Yi Xie received the B.Sc., M.Sc. and Ph.D. degrees from Sun Yat-Sen University, Guangzhou, China. He was a visiting scholar at George Mason University and Deakin University during 2007 to 2008, and 2014 to 2015, respectively. He is currently an Associate Professor at the School of Information Science and Technology, Sun Yat-Sen University. His recent research interests include networking, network security, behavior modeling and algorithms.

Shensheng Tang is currently with the Department of Electrical and Computer Engineering at St Cloud State University, USA. He received his Ph.D. from The University of Toledo, USA. He has eight years of product design and development experience in wireless industry as hardware engineer, system engineer, and manager respectively.

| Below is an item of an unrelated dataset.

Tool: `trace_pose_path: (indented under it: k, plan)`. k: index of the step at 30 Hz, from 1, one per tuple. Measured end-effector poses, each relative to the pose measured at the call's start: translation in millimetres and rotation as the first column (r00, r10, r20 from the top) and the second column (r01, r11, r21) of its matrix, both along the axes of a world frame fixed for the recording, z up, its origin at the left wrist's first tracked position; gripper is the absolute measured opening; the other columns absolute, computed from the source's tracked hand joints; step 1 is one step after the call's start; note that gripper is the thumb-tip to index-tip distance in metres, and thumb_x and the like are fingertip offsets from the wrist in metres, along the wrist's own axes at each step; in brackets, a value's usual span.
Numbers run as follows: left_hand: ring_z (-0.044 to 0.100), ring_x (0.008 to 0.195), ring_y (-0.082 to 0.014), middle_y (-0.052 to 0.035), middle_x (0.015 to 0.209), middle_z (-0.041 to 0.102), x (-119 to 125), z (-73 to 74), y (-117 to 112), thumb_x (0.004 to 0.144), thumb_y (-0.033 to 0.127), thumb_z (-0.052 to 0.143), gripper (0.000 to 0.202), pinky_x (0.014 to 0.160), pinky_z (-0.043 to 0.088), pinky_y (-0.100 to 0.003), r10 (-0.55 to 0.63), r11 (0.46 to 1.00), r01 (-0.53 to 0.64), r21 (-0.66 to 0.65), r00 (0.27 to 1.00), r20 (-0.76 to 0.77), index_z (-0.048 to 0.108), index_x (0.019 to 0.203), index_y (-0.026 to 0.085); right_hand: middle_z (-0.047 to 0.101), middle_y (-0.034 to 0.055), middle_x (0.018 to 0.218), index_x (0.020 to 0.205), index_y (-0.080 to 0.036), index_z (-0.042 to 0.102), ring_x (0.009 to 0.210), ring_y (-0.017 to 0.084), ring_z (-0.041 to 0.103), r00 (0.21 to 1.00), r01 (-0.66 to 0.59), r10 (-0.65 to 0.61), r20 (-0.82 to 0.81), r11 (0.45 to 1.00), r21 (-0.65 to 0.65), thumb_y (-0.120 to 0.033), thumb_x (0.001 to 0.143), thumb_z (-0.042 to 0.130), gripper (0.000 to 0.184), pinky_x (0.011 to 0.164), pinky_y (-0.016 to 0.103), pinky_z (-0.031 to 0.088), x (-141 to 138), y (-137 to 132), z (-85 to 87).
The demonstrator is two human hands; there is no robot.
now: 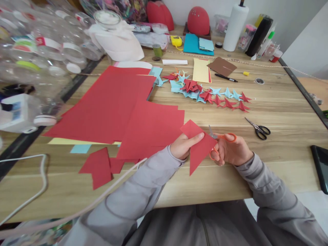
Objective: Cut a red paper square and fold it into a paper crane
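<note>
My left hand grips a piece of red paper, thumb on top, above the front of the table. In my right hand is a pair of scissors with orange handles, fingers through the loops. The scissor blades are parted at the paper's right edge, one blade showing above it and the other hidden. Left of my hands lie large red sheets in a stack. Smaller red paper pieces rest nearer the front edge.
Folded red and light blue paper cranes lie beyond my hands. Black-handled scissors lie to the right, and a black device at the right edge. Plastic bottles crowd the left. A white cable crosses the front left.
</note>
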State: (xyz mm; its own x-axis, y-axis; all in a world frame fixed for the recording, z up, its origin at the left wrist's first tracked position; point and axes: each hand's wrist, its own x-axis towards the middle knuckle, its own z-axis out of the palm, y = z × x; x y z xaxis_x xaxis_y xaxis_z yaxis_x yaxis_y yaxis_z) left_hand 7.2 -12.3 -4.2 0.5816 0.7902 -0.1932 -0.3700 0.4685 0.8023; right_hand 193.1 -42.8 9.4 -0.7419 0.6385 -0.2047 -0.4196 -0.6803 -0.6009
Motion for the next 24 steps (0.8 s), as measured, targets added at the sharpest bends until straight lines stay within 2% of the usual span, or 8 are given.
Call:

His current research interests include embedded systems, networking (wireless, wired), Internet of things (IoT), and modeling and performance evaluation. He has served or is serving as an editor or Guest Editor for International Journals and a TPC member of international conferences. He is a senior member of IEEE.

Jiankun Hu is a full professor of Cyber Security at the School of Engineering and Information Technology, the University of New South Wales at the Australian Defence Force Academy (UNSW@ADFA), Australia. Prof. Hu received his Bachelor’s degree in Industrial Automation in 1983 from Hunan University, PR China; a Ph.D. degree in engineering in 1993 from the Harbin Institute of Technology, PR China; and a Master’s degree by research in the School of Computer Science and Software Engineering from Monash University, Australia, in 2000. Hu’s major research interest is in computer security, especially biometric security.